It was almost that first date syndrome. That frantic comparison of interests. Favourite music; favourite authors; favourite foods. With increasing wonder we compared poets, philosophies, our love of knowledge, our preoccupation with systems. She too was a systems analyst. Albeit based in Sydney. We got more personal. She was a widow. Her husband, an Irish Australian, had always vowed that he would visit Ireland. He had died tragically of cancer, and Helena was fulfilling his longing to see Killarney.

‘Are you with anyone?’ I asked diffidently. A bit late perhaps.

‘No, I got rounded up by Raeleen. She got a look at the register when she checked in and made a note of the Country of Origin’

‘Helen…’ I said.

‘Helena.’ She corrected me.. ‘I prefer Helena.’

‘Helena, Would you… Could you… I mean, Tomorrow I am going to explore Killarney. Could we do it together?’

‘I’d like that.’

I don’t know what got into me. ‘Shall we seal it with a kiss?’

She didn’t answer, but she turned her face upward in the moonlight.

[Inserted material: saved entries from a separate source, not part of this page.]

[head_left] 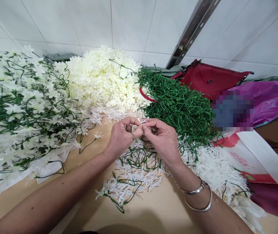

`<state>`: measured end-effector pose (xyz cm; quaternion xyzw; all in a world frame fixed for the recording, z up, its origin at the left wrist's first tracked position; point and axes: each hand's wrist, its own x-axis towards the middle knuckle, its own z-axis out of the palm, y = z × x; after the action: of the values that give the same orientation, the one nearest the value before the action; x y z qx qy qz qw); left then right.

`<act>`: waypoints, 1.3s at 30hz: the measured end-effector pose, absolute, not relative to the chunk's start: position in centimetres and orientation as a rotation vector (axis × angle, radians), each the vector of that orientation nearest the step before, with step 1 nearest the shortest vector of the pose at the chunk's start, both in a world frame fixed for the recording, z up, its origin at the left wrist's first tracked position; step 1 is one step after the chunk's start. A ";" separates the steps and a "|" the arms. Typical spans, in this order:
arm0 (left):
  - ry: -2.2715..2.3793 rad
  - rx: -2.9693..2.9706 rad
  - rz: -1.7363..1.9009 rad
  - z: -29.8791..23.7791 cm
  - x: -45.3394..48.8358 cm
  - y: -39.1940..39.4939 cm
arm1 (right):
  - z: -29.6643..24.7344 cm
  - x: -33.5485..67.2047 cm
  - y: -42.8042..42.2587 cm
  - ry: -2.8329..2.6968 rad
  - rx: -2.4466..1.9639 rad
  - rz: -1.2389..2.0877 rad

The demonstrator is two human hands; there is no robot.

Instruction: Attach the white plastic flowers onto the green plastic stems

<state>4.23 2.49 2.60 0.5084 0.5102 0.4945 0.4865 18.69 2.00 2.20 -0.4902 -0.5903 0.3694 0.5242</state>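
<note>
My left hand [121,135] and my right hand [162,138] meet above the wooden table [153,211], fingertips pinched together on a small white plastic flower piece [141,123] and a thin green stem [134,137]. Both hands are closed in a pinch. Two silver bangles [199,198] ring my right wrist. Under the hands lies a loose heap of white spiky flower parts mixed with green stems [134,175].
Finished white flower garlands [19,107] pile at the left. Loose cream petals [102,78] are heaped at the back centre, bare green stems [180,104] right of them. A red bag [209,79], purple plastic [271,97] and a red-white bag [258,159] lie at the right against a tiled wall.
</note>
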 end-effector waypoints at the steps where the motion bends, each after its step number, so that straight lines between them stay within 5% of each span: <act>1: 1.243 1.241 1.202 2.6 4.3 2.5 | 2.2 18.7 2.0 -1.406 -1.174 0.889; 21: 1.085 1.246 1.165 1.4 3.9 2.8 | 2.5 19.2 2.6 -1.265 -1.143 1.154; 31: 1.193 1.434 1.163 1.9 3.6 2.3 | 3.1 19.7 2.0 -1.597 -1.207 0.837; 39: 1.152 1.353 1.130 1.7 3.8 2.5 | 2.8 19.4 2.1 -1.532 -1.175 0.906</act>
<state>3.80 2.48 1.66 0.5583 0.4753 0.4662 0.4950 19.43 2.13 2.83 -0.4825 -0.6287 0.3717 0.4834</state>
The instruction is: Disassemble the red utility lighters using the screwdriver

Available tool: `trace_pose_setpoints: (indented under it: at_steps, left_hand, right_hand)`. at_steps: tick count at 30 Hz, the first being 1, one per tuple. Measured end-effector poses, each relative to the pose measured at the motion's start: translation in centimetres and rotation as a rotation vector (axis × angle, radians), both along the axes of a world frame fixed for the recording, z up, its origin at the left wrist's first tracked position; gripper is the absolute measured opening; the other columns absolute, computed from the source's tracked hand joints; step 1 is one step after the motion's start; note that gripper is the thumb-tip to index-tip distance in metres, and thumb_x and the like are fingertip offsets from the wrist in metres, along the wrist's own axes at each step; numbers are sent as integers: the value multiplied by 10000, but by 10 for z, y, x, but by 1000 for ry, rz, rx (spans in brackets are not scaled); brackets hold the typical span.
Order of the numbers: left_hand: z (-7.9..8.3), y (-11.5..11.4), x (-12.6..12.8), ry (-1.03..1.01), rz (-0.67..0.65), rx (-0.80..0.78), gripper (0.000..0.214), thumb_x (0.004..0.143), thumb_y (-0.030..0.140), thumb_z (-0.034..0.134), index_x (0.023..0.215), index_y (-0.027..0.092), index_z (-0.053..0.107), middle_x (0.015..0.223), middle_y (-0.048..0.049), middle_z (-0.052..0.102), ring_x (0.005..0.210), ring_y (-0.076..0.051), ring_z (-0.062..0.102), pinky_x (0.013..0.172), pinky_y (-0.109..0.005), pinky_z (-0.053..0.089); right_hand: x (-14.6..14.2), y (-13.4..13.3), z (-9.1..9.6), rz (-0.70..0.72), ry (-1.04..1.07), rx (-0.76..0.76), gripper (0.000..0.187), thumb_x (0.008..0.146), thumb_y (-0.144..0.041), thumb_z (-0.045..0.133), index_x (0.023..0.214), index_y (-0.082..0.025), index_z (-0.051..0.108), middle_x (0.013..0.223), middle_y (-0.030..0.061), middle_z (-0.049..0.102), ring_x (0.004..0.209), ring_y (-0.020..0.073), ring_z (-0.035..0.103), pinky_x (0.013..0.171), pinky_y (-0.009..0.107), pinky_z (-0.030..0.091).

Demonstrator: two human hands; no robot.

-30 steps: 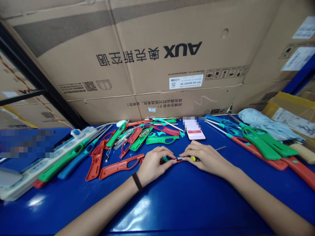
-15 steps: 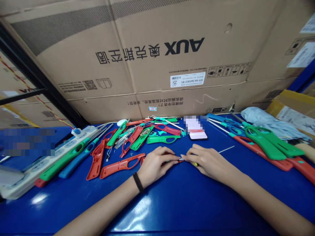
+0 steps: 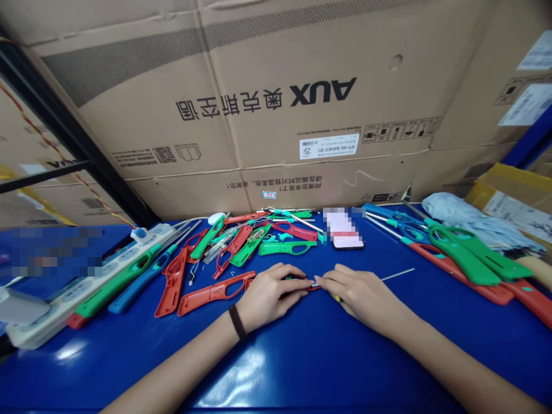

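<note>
Left hand (image 3: 271,297) and right hand (image 3: 361,297) together, fingertips closed on tiny metal part (image 3: 317,284): light, slippery; pinch by edges.

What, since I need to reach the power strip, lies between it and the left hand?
Head view: a red lighter shell, another red shell, a blue lighter and a green lighter.

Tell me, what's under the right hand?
The end of a yellow plastic screwdriver handle peeks out below the right hand, and a small silver metal bit shows past its fingers. The palm and fingers cover the rest.
</note>
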State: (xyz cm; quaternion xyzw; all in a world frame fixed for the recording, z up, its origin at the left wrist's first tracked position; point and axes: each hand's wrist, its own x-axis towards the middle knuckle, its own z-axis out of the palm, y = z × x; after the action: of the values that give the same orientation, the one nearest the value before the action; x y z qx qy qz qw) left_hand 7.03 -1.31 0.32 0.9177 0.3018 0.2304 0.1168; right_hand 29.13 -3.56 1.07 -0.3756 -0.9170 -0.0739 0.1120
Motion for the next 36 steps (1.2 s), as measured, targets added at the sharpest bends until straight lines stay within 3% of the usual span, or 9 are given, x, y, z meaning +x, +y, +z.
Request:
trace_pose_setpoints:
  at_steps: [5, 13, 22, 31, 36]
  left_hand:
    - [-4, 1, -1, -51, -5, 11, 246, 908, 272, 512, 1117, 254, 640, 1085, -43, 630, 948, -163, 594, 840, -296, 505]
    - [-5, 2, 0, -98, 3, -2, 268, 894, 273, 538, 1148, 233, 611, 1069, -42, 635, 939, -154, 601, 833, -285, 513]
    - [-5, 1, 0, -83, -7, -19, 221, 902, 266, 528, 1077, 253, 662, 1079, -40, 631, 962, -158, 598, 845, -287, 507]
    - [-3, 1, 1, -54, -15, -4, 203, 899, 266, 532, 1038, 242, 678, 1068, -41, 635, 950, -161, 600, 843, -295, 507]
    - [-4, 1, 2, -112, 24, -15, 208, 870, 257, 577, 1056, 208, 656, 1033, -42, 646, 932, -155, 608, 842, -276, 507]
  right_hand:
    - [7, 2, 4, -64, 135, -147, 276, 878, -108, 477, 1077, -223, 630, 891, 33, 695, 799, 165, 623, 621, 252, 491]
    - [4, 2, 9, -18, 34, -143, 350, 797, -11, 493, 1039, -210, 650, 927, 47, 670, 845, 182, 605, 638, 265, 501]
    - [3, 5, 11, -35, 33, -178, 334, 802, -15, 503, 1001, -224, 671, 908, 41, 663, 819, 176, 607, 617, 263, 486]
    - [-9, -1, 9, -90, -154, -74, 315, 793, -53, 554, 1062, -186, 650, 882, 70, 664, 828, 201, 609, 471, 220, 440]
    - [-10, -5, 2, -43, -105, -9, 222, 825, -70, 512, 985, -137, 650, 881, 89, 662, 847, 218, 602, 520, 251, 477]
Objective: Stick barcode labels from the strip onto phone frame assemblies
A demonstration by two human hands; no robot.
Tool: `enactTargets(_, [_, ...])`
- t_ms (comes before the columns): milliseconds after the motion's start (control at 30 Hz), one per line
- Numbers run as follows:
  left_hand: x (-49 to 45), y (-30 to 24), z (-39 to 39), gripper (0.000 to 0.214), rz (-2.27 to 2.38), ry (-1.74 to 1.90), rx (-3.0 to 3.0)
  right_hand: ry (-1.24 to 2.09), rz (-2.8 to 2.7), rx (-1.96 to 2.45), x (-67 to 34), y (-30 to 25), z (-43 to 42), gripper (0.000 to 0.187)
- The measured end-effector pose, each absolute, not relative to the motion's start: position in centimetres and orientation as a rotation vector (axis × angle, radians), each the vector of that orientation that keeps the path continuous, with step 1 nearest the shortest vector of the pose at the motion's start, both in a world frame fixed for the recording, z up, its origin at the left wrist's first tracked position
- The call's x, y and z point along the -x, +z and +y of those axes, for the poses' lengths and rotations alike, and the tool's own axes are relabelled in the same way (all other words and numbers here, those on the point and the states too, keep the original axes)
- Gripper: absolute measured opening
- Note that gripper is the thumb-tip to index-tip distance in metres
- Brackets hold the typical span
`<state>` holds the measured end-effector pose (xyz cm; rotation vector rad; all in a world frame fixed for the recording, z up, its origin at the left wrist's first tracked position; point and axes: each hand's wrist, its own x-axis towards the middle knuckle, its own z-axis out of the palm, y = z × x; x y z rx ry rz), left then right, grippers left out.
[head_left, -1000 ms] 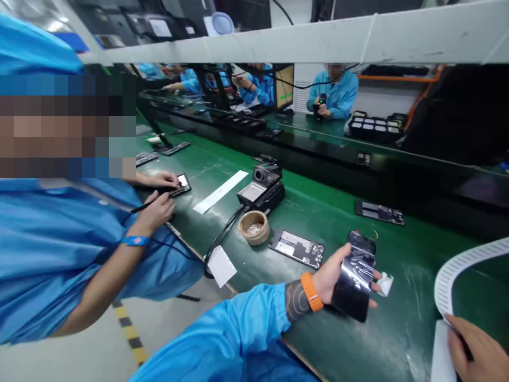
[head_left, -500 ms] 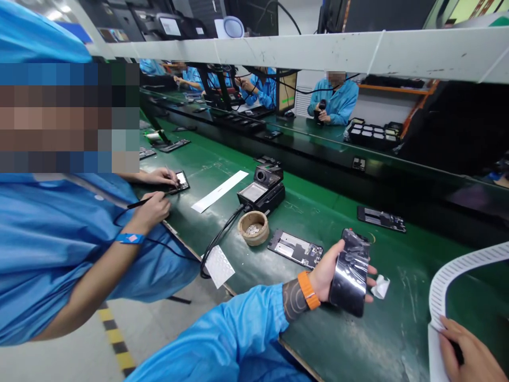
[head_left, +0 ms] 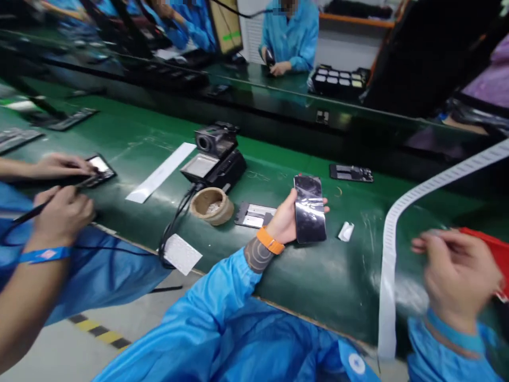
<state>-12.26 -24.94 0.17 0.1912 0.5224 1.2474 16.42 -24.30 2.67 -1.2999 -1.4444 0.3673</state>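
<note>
My left hand (head_left: 285,218), with an orange wristband, grips a black phone (head_left: 309,209) with a glossy film over its face, held upright above the green belt (head_left: 326,276). My right hand (head_left: 457,270) is blurred at the right, fingers curled and pinched near a long white perforated strip (head_left: 387,254) and a red object (head_left: 491,249); what it pinches is unclear. An opened phone frame (head_left: 254,215) lies just left of my left hand. A small white scrap (head_left: 345,231) lies right of the phone.
A round brown bowl (head_left: 212,205) with small parts and a black camera fixture (head_left: 214,156) with cables stand left. Another phone frame (head_left: 351,172) lies farther back. A co-worker's hands (head_left: 59,212) work on a phone at the left. More workers sit behind.
The view dropped and swung right. My left hand lifted the phone upright and toward the middle. My right hand rose from the strip's lower end into view, moving fast.
</note>
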Motion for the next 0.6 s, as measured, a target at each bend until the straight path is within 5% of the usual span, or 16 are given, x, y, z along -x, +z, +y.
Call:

The following day was really wonderful. Helena was a delightful companion. It seemed as though I had known her forever. She was shorter than I was, her head tucked neatly under my chin when we embraced. Her eyes were a cloudy blue, more mysterious than the sky blue of Bonnie’s or the eggshell of Magda’s. And her hair was brown like mine. There was a touch of grey already, but somehow that was endearing, linking us in the inexorable march of time. I was swept off my feet.

Reality intruded. Tomorrow I must be in Shannon to meet Bonnie. I recalled our last conversation. She had said ‘I love you, Charlie.’ And I had said ‘Me too!’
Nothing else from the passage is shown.